Stored items from a collection:
= = = = = = =
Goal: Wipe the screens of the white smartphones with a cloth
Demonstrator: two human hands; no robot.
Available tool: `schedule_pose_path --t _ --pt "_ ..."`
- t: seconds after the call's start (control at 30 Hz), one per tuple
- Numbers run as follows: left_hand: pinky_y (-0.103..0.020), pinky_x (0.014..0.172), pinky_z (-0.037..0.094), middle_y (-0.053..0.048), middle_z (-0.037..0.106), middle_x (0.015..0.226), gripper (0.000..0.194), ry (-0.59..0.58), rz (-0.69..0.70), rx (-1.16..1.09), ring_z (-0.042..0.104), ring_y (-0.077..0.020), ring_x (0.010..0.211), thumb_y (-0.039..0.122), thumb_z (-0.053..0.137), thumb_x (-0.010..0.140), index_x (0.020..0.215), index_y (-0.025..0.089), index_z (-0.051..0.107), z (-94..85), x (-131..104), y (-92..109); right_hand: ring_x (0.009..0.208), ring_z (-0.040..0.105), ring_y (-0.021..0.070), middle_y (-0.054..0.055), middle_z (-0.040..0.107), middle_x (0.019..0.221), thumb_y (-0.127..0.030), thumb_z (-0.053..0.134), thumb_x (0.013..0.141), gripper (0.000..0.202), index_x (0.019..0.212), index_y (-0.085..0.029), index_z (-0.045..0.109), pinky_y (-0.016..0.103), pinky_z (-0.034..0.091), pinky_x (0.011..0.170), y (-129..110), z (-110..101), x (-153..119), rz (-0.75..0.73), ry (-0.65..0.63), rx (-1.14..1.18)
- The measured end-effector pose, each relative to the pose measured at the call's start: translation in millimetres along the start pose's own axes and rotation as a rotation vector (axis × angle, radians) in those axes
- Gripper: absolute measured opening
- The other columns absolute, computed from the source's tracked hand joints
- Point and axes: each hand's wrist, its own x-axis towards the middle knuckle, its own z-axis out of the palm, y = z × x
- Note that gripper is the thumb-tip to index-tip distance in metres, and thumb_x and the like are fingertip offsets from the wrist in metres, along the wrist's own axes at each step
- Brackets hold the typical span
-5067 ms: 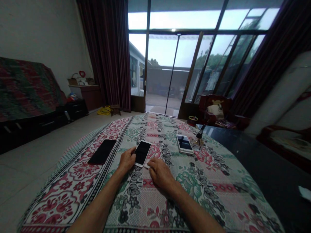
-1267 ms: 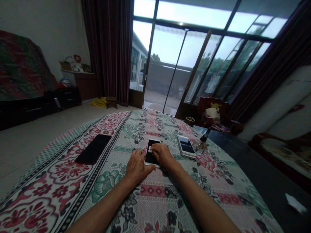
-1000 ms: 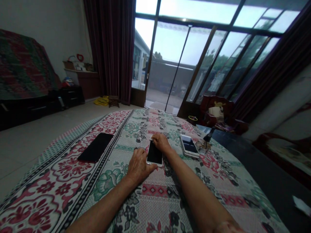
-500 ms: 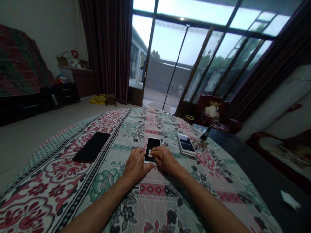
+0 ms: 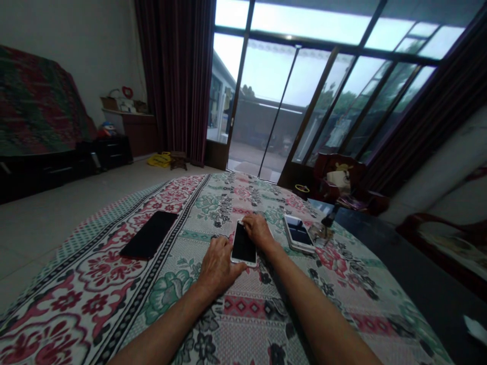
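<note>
A white smartphone (image 5: 244,246) with a dark screen lies on the patterned tablecloth in front of me. My left hand (image 5: 220,261) holds it at the left edge, with the thumb along the bottom end. At the phone's top end, my right hand (image 5: 257,229) has its fingers closed and pressed down on the screen. A small white wad, like tissue, peeks out under those fingertips; most of it is hidden. To the right, another white smartphone (image 5: 299,232) rests on top of a similar flat device. A larger black phone or tablet (image 5: 150,235) lies to the left.
Beside the stacked phones stands a clear glass object (image 5: 320,233) with a dark upright piece. The patterned tablecloth (image 5: 243,324) covers the table. A dark surface (image 5: 384,253) adjoins it on the right, with a crumpled white piece (image 5: 475,328) on it. Glass doors (image 5: 281,101) are ahead.
My right hand has slid from the lower part of the phone's screen up to its top end, with the white wad. My left hand keeps its hold. The view has shifted slightly.
</note>
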Motion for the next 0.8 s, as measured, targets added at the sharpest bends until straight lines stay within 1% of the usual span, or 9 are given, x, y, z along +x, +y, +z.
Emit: schedule_pose_path --t 0.1,0.3,0.4,0.5,0.57,0.67,0.73,0.8 --pt "-0.039 0.087 0.046 -0.007 0.057 0.094 0.028 0.005 0.005 -0.005 0.049 -0.0263 0.097 0.036 0.074 0.073 0.090 0.016 0.064 1.1 -1 -1 0.094 0.061 0.0206 0.010 0.070 0.099 -0.005 0.055 0.086 0.019 0.091 -0.015 0.071 0.034 0.042 0.088 -3 -3 -14 -0.032 0.017 0.025" --pt "-0.039 0.088 0.046 -0.008 0.058 0.095 0.029 0.010 0.016 -0.010 0.049 -0.0264 0.098 0.036 0.074 0.074 0.092 0.016 0.064 2.4 -2 -2 0.093 0.062 0.0195 0.009 0.070 0.102 -0.006 0.056 0.086 0.021 0.095 -0.018 0.071 0.035 0.045 0.087 -20 -19 -66 -0.166 0.045 0.143" --pt "-0.040 0.089 0.045 -0.008 0.057 0.096 0.030 0.016 0.020 -0.010 0.049 -0.0266 0.098 0.037 0.074 0.074 0.094 0.016 0.064 2.0 -2 -2 0.093 0.062 0.0191 0.008 0.070 0.102 -0.007 0.056 0.087 0.021 0.097 -0.018 0.070 0.034 0.046 0.087 -24 -23 -79 -0.197 0.033 0.188" --pt "-0.039 0.088 0.045 -0.007 0.057 0.096 0.031 0.009 0.007 -0.007 0.049 -0.0267 0.098 0.038 0.074 0.074 0.093 0.016 0.064 2.2 -2 -1 0.093 0.062 0.0198 0.008 0.070 0.101 -0.007 0.055 0.086 0.021 0.096 -0.018 0.070 0.034 0.046 0.086 -16 -19 -71 -0.169 0.045 0.173" --pt "-0.039 0.088 0.045 -0.007 0.057 0.096 0.030 0.001 -0.001 -0.004 0.049 -0.0267 0.098 0.038 0.074 0.073 0.091 0.017 0.065 2.1 -1 -1 0.095 0.062 0.0208 0.009 0.070 0.102 -0.006 0.055 0.085 0.021 0.096 -0.017 0.071 0.035 0.046 0.086 -5 -13 -57 -0.145 0.062 0.151" --pt "-0.038 0.088 0.045 -0.007 0.057 0.095 0.029 -0.003 -0.005 -0.001 0.049 -0.0263 0.098 0.036 0.075 0.073 0.092 0.016 0.065 0.3 -1 0 0.092 0.063 0.0207 0.010 0.071 0.099 -0.006 0.053 0.085 0.022 0.092 -0.016 0.071 0.035 0.046 0.086 12 -3 -35 -0.079 0.115 0.110" --pt "-0.038 0.088 0.045 -0.007 0.057 0.095 0.028 -0.007 -0.006 0.002 0.049 -0.0261 0.098 0.035 0.075 0.073 0.092 0.016 0.064 -1.6 0 2 0.090 0.063 0.0205 0.009 0.072 0.097 -0.007 0.054 0.085 0.021 0.090 -0.017 0.071 0.035 0.045 0.086 19 2 -24 -0.042 0.145 0.093" --pt "-0.038 0.088 0.045 -0.007 0.057 0.094 0.028 -0.012 -0.011 0.004 0.050 -0.0259 0.097 0.034 0.075 0.072 0.091 0.016 0.065 -3.1 0 3 0.090 0.063 0.0208 0.009 0.072 0.096 -0.008 0.054 0.085 0.020 0.089 -0.017 0.071 0.035 0.045 0.086 21 3 -20 -0.019 0.162 0.079"
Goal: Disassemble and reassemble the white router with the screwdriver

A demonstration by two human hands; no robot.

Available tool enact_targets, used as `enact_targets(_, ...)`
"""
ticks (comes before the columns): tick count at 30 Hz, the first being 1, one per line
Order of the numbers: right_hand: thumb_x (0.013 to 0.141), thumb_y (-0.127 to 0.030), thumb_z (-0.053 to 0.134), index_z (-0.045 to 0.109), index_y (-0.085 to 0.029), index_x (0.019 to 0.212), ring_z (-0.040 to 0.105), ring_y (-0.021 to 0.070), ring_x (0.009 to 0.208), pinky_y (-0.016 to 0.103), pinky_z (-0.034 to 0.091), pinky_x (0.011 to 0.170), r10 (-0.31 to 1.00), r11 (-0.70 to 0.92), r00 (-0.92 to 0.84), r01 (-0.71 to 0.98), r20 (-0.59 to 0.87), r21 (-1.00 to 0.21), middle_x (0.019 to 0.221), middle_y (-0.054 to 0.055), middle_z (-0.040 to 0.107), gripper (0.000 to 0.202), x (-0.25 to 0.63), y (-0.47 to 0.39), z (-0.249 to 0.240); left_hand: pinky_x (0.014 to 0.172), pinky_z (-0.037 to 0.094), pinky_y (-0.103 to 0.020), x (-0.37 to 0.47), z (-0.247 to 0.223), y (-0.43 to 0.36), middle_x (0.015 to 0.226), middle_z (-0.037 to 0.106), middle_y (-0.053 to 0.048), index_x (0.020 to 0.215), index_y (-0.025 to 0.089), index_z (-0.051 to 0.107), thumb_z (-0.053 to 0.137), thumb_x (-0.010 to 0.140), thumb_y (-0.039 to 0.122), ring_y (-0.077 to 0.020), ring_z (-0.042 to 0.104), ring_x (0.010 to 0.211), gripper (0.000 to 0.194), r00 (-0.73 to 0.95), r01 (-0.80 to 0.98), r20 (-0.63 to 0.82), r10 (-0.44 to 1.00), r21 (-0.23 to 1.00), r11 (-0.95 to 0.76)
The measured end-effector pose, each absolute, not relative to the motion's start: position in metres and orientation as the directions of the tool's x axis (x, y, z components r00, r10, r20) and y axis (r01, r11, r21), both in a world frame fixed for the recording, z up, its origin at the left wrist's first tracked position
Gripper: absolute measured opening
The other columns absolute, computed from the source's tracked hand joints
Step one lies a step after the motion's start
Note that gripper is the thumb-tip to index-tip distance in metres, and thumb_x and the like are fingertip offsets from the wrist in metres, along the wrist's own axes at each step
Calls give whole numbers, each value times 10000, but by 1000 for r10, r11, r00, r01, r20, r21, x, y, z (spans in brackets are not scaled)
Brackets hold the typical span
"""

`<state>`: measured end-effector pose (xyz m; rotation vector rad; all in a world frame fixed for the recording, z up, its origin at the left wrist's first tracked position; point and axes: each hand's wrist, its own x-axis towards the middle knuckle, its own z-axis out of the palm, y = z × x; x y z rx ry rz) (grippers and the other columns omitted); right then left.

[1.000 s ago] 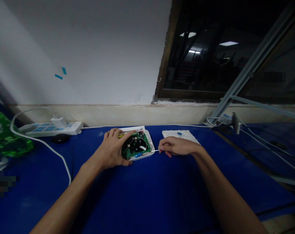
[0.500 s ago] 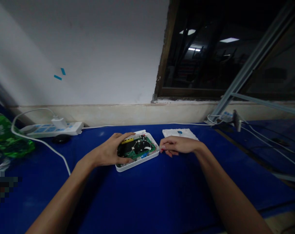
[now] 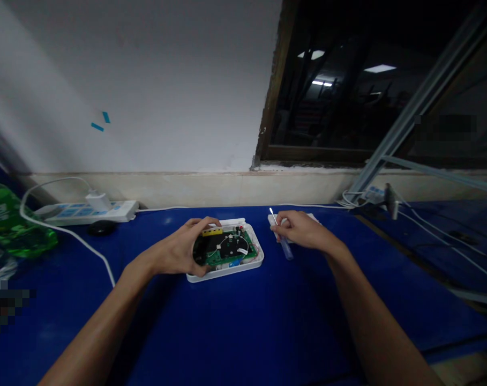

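1. Centre: white casing (image 3: 227, 274), green-and-black circuit board (image 3: 249, 239), yellow strip (image 3: 212, 232), bright blue component (image 3: 234, 263).
2. Right of centre: screwdriver (image 3: 286, 250), its handle clear with a bluish tint.
3. Bottom: plain deep-blue tabletop (image 3: 243, 332).
4. Left edge: green bag (image 3: 2, 214), paler green markings; white power strip (image 3: 125, 210), light-blue patches.
5. Upper left: greyish-white wall (image 3: 166, 86), teal tape pieces (image 3: 97, 127).

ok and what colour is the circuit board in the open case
Green, with black areas; the head view shows it.
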<state>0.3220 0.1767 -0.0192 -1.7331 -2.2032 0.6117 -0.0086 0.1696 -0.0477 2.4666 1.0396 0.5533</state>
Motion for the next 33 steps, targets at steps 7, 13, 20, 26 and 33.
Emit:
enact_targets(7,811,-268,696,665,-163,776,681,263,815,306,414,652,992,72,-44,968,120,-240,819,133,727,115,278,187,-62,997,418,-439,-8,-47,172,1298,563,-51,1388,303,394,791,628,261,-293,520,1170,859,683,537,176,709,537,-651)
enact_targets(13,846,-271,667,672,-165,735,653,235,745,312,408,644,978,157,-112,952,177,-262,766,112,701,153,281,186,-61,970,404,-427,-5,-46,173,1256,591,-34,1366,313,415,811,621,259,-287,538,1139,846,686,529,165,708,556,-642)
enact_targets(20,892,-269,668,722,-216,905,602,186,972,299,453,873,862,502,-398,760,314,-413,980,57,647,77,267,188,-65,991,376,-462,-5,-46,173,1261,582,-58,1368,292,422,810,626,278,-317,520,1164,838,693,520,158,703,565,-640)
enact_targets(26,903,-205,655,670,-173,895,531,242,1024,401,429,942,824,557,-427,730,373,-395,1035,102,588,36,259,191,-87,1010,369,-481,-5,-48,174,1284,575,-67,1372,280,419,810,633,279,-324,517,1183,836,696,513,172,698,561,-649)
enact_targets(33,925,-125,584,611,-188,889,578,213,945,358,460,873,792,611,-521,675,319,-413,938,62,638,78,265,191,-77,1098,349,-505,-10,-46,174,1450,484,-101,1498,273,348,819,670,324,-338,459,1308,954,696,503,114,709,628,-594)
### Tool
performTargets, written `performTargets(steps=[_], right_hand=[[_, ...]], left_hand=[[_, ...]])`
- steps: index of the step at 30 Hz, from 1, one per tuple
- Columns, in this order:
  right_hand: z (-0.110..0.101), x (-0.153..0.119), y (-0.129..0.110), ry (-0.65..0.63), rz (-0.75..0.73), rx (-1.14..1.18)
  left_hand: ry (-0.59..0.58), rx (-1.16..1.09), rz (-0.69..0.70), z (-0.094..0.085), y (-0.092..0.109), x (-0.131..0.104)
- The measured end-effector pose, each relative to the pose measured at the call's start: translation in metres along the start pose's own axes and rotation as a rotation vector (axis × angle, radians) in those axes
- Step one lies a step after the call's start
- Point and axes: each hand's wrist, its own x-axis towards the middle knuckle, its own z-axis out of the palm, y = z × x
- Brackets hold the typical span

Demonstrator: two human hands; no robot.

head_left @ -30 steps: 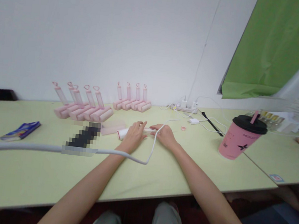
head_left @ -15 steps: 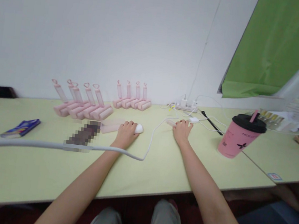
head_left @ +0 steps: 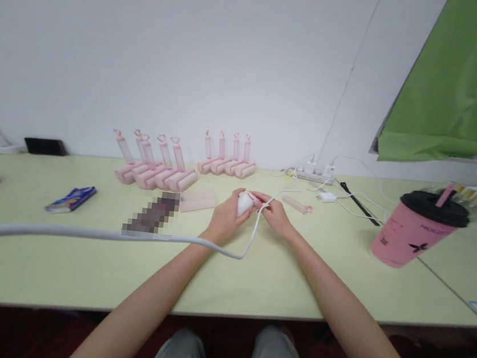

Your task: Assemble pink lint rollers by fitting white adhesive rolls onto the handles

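Note:
My left hand (head_left: 226,218) is closed around a white object with a rounded end (head_left: 244,204), held over the middle of the table. My right hand (head_left: 276,215) meets it there, its fingers pinching a small pale pink piece (head_left: 256,200) against the white object. What this piece is cannot be made out. Just right of my right hand, a clear pink tube with a heart-shaped loop (head_left: 296,204) lies on the table. A flat pale pink sheet (head_left: 198,202) lies left of my left hand.
Pink blocks (head_left: 156,176) with upright heart-topped tubes (head_left: 164,152) stand near the wall, in two groups. A white cable (head_left: 86,233) crosses the foreground. Rightward are a power strip (head_left: 314,176), a white plug (head_left: 326,197), a black strip (head_left: 358,203) and a pink cup (head_left: 413,233). A blue packet (head_left: 71,198) lies left.
My hands have come together, the left lifting the white object from the table. My right hand has left the pink tube and now pinches a pink piece. The view has turned left.

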Motion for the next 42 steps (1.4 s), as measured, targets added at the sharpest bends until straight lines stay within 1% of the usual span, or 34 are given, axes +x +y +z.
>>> performTargets(steps=[2,4,6,9,13,17,22,26,33,38,42], right_hand=[[-0.005,0.000,0.004,-0.023,0.022,0.074],[-0.010,0.000,0.008,-0.044,0.025,0.101],[-0.013,-0.001,0.008,-0.055,0.006,0.058],[-0.016,-0.004,0.003,-0.084,-0.021,-0.049],[-0.016,-0.008,-0.003,-0.146,-0.037,-0.147],[-0.015,-0.008,-0.001,-0.183,-0.024,-0.138],[-0.014,-0.007,0.002,-0.157,-0.058,-0.154],[-0.014,-0.008,0.003,-0.169,-0.064,-0.182],[-0.013,-0.009,0.000,-0.193,-0.097,-0.194],[-0.014,-0.009,-0.004,-0.208,-0.062,-0.220],[-0.014,-0.010,-0.010,-0.235,-0.020,-0.187]], left_hand=[[0.015,0.069,0.063,-0.001,-0.002,0.001],[0.003,0.156,0.166,-0.002,-0.004,0.001],[-0.032,0.263,0.245,-0.004,-0.004,0.001],[-0.080,0.403,0.297,-0.006,-0.004,0.000],[-0.126,0.487,0.380,-0.006,-0.005,0.001],[-0.152,0.510,0.438,-0.003,-0.008,0.002],[-0.170,0.514,0.449,0.001,-0.008,0.004],[-0.176,0.526,0.487,0.003,-0.012,0.005],[-0.223,0.502,0.544,-0.001,-0.018,0.004],[-0.249,0.470,0.561,-0.004,-0.020,0.004],[-0.289,0.456,0.586,-0.003,-0.023,0.005]])
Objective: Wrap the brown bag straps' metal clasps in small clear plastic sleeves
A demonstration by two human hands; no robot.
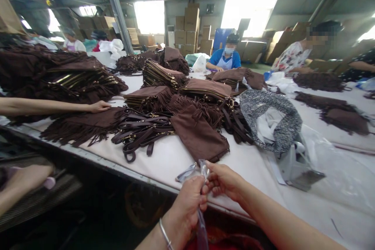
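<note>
At the table's front edge, my left hand is closed around a narrow clear plastic sleeve, which hangs down below the fist with something dark inside. My right hand pinches the upper end of the same sleeve, close against the left. A small shiny strip sticks out beyond my fists. Just past my fingers lies a brown fringed bag. Left of it is a heap of dark straps with gold clasps.
Stacks of brown zip bags stand behind. A grey knitted item and a metal tape dispenser are at right. From the left, another person's hand touches a fringed bag. A masked co-worker sits opposite.
</note>
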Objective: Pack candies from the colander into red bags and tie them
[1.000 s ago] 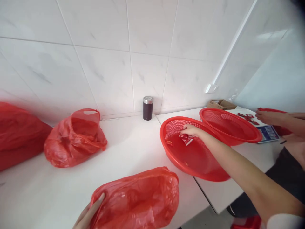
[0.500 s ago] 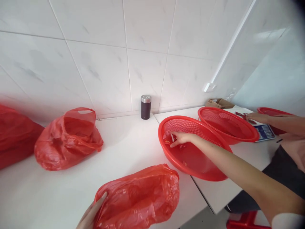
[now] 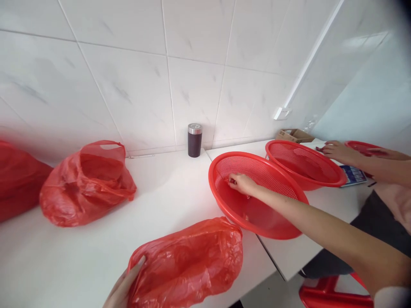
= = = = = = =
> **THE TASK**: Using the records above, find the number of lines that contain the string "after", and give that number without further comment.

> **SOLUTION FOR THIS EXERCISE**: 3